Hey everyone.. I remember that recently it was discussed here how QL2 was bring shortened drastically, to even as little as 16-20 days in length.. Well, the reserve recruiter (are they as notorious as reg force recruiters?) just informed me that the QL2 will likely run about 40 days (or 7 weeks) this summer (although this is tentative)

This seems like good news to me, as this is going to be when I‘m doing my QL2 (and maybe QL3?), and I want good training..

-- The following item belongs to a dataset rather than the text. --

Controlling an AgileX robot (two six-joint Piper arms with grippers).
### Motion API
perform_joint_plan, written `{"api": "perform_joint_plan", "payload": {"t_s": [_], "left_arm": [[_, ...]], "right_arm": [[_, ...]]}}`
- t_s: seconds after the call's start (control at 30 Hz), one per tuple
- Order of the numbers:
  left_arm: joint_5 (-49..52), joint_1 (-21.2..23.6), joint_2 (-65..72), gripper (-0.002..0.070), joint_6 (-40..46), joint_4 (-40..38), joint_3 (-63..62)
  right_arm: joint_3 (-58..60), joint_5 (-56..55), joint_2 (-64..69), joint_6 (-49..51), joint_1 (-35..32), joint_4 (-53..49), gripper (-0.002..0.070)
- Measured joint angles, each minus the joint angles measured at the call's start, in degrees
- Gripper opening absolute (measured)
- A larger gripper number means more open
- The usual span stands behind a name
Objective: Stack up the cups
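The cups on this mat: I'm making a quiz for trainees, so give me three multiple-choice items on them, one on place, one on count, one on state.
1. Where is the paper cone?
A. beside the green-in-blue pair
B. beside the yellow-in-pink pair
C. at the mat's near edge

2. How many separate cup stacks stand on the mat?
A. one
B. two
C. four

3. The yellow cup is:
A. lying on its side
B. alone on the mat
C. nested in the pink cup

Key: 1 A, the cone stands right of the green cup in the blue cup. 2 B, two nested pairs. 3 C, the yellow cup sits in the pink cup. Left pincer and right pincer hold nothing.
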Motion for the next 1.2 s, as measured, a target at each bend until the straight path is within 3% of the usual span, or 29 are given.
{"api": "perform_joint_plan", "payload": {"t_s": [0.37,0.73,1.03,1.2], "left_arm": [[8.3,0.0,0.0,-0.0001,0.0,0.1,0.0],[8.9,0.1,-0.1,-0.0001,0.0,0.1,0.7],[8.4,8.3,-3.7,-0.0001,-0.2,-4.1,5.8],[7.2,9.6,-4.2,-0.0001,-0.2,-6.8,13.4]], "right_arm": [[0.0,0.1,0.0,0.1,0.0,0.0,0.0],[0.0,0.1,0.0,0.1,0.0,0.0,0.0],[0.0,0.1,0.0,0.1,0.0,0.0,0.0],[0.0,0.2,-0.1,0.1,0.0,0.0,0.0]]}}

Anyone else hear about the topic?


----------



## Brad Sallows (24 Sep 2001)

QL2 is being replaced by BMQ (Basic Military Qualification) - 20 days.  In addition, the army has introduced SQ (Soldier Qualification) - 20 days.  There is the 40 day total.


----------



## King (24 Sep 2001)

Hold on.

I went ot the recruiter over a week ago and he said the unit I plan on joining is running a QL2 starting Oct. 12. Are these changes not being implemented until next year?


----------



## McG (24 Sep 2001)

Expect the BMQ and SQ courses to begin this comming summer.  Also expect many serving soldiers to refer to the BMQ as QL2 (at least for a few more years).  There are still members who refer to the basic trades training as TQ3.

The BMQ will be 20 days.  QL2 is 16 days.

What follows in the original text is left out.